# Activity
Could you output each line below precisely as it stands, without the images?
= Beginning of Section =
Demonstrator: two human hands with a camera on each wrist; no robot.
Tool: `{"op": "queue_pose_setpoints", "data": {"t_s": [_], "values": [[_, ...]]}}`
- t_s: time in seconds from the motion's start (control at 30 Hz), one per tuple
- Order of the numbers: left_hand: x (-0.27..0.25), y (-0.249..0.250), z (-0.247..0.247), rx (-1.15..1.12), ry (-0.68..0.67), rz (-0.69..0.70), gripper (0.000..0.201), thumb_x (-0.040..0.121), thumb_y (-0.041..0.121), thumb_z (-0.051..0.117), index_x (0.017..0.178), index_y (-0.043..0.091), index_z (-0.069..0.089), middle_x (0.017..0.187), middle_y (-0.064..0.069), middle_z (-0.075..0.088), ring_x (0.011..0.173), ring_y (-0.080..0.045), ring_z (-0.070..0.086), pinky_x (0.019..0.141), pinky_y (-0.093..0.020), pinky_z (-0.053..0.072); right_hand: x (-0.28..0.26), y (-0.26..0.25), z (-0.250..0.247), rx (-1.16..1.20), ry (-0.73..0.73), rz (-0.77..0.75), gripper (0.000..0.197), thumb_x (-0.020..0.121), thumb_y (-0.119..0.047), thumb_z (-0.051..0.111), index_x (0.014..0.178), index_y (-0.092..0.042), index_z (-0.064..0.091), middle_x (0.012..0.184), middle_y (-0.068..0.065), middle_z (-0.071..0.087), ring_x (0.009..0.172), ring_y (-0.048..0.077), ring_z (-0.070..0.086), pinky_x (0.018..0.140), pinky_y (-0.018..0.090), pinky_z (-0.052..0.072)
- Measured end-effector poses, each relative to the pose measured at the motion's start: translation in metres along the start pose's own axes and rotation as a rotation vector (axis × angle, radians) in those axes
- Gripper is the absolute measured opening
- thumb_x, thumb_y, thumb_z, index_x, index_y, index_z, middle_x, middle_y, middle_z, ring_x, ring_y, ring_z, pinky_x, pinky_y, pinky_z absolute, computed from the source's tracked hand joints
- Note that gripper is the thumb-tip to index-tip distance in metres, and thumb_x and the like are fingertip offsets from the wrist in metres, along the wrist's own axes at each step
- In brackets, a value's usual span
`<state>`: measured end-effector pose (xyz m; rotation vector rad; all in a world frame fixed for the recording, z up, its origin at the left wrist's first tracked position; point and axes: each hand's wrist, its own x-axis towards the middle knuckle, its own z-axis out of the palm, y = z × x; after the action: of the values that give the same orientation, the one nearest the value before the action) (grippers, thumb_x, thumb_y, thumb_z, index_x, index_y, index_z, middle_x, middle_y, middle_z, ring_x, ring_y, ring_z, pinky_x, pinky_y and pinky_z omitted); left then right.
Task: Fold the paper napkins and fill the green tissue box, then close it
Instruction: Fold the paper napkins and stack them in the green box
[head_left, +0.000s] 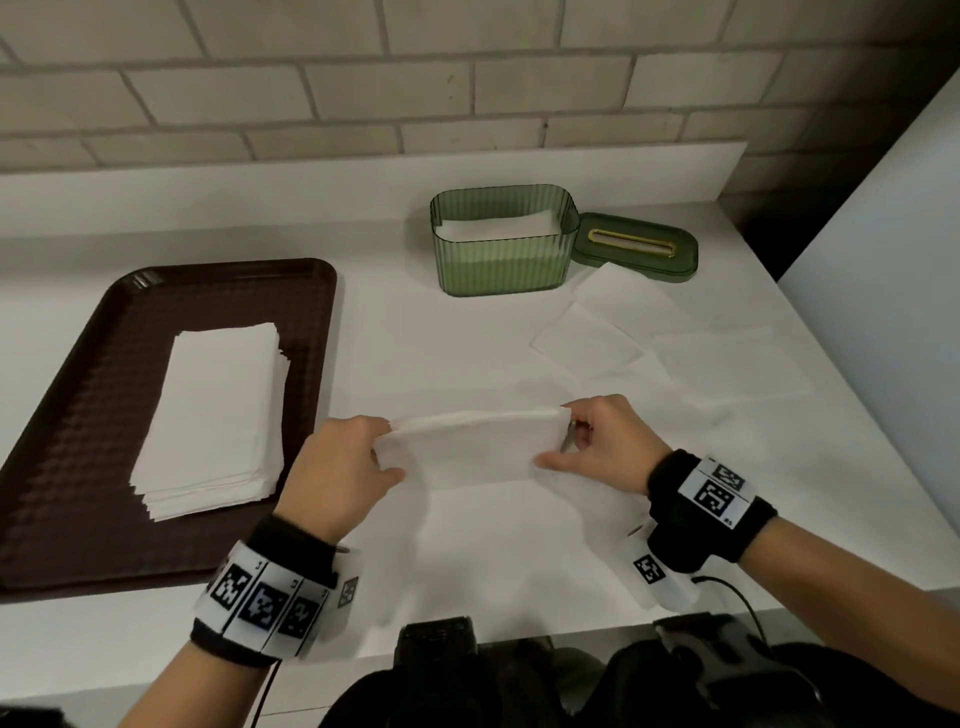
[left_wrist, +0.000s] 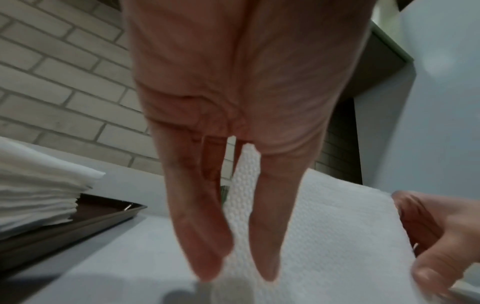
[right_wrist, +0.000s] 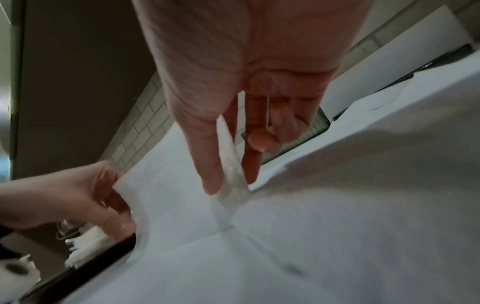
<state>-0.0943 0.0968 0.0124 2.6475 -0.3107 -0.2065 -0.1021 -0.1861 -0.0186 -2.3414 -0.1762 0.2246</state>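
Nearest me, my left hand (head_left: 337, 467) and right hand (head_left: 602, 447) each pinch one end of a white napkin (head_left: 467, 449), held up between them just above the tabletop (head_left: 467, 561). From the head view I see only knuckles and thumbs at the napkin's side edges. The left wrist view adds what that hides: the napkin's embossed sheet runs up between the thumb and the other fingers (left_wrist: 200, 236) of my left hand, so they are clamped on the paper. The right wrist view shows the same on the other end, a fold of napkin squeezed between thumb and forefinger, with the remaining fingers (right_wrist: 262, 139) curled behind it.

Left of my left fingers sits a dark brown tray (head_left: 62, 426) carrying a stack of napkins (head_left: 218, 415); the left wrist view shows the stack's layered edge, which the head view flattens.

Beyond my right fingers several loose napkin sheets (head_left: 623, 322) lie flat and overlapping on the tabletop.

Farther off, beyond and between both sets of fingers, stands the green tissue box (head_left: 504, 244), open, with white paper lying inside. Its lid (head_left: 636, 247) rests on the tabletop touching the box's right side, slot facing up. In the right wrist view my own fingers block most of the box. A pale brick wall (head_left: 363, 78) stands behind.
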Motion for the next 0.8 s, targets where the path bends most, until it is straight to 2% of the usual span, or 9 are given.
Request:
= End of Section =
# The answer
Demonstrator: two human hands with a camera on each wrist; no robot.
Tool: `{"op": "queue_pose_setpoints", "data": {"t_s": [_], "values": [[_, ...]]}}`
- t_s: time in seconds from the motion's start (control at 30 Hz), one per tuple
- Order of the numbers: left_hand: x (-0.27..0.25), y (-0.249..0.250), z (-0.247..0.247), rx (-1.15..1.12), ry (-0.68..0.67), rz (-0.69..0.70), gripper (0.000..0.201), thumb_x (-0.040..0.121), thumb_y (-0.041..0.121), thumb_z (-0.051..0.117), index_x (0.017..0.178), index_y (-0.043..0.091), index_z (-0.069..0.089), middle_x (0.017..0.187), middle_y (-0.064..0.069), middle_z (-0.075..0.088), ring_x (0.011..0.173), ring_y (-0.080..0.045), ring_z (-0.070..0.086), pinky_x (0.019..0.141), pinky_y (-0.093..0.020), pinky_z (-0.053..0.072); right_hand: x (-0.28..0.26), y (-0.26..0.25), z (-0.250..0.247), rx (-1.16..1.20), ry (-0.73..0.73), rz (-0.77..0.75), gripper (0.000..0.197), thumb_x (-0.020..0.121), thumb_y (-0.119..0.047), thumb_z (-0.051..0.111), index_x (0.014..0.178), index_y (-0.092..0.042), index_z (-0.064..0.091), middle_x (0.012..0.184), middle_y (-0.068..0.065), middle_z (-0.071..0.087), ring_x (0.009..0.172), ring_y (-0.048..0.077), ring_z (-0.070..0.086), pinky_x (0.018..0.140), pinky_y (-0.018..0.090), pinky_z (-0.052..0.072)
- Measured end-effector poses, each relative to the pose measured at the motion's start: translation in metres along the start pose's own axes and rotation as a rotation vector (axis × angle, radians) in those axes
- Gripper is the absolute measured opening
- thumb_x, thumb_y, thumb_z, index_x, index_y, index_z, middle_x, middle_y, middle_z, ring_x, ring_y, ring_z, pinky_x, pinky_y, pinky_z absolute, computed from the source's tracked hand joints
- Note that gripper is the thumb-tip to index-tip distance in metres, and thumb_x and the like are fingertip offsets from the wrist in metres, along the wrist's own axes at each step
- In brackets, a value's usual span
`<state>`: measured end-effector pose (xyz m; rotation vector rad; all in a world frame fixed for the recording, z up, its origin at the left wrist's first tracked position; point and axes: each hand's wrist, its own x-axis towards the middle knuckle, its own z-axis out of the palm, y = z × x; after the action: of the values that give the same orientation, the one nearest the value before the action) (grippers, thumb_x, thumb_y, thumb_z, index_x, index_y, index_z, middle_x, middle_y, middle_z, ring_x, ring_y, ring_z, pinky_x, pinky_y and pinky_z omitted); left then right.
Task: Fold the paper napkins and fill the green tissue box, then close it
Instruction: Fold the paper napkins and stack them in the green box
[head_left, +0.000s] 
[left_wrist, +0.000s] 
[right_wrist, +0.000s] 
<state>-0.0943 0.0968 0.0124 2.6475 -0.3107 -0.2065 -0.1021 -0.1861 -0.0186 -2.3414 -0.1762 0.2246</state>
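Nearest me, my left hand (head_left: 337, 467) and right hand (head_left: 602, 447) each pinch one end of a white napkin (head_left: 467, 449), held up between them just above the tabletop (head_left: 467, 561). From the head view I see only knuckles and thumbs at the napkin's side edges. The left wrist view adds what that hides: the napkin's embossed sheet runs up between the thumb and the other fingers (left_wrist: 200, 236) of my left hand, so they are clamped on the paper. The right wrist view shows the same on the other end, a fold of napkin squeezed between thumb and forefinger, with the remaining fingers (right_wrist: 262, 139) curled behind it.

Left of my left fingers sits a dark brown tray (head_left: 62, 426) carrying a stack of napkins (head_left: 218, 415); the left wrist view shows the stack's layered edge, which the head view flattens.

Beyond my right fingers several loose napkin sheets (head_left: 623, 322) lie flat and overlapping on the tabletop.

Farther off, beyond and between both sets of fingers, stands the green tissue box (head_left: 504, 244), open, with white paper lying inside. Its lid (head_left: 636, 247) rests on the tabletop touching the box's right side, slot facing up. In the right wrist view my own fingers block most of the box. A pale brick wall (head_left: 363, 78) stands behind.
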Motion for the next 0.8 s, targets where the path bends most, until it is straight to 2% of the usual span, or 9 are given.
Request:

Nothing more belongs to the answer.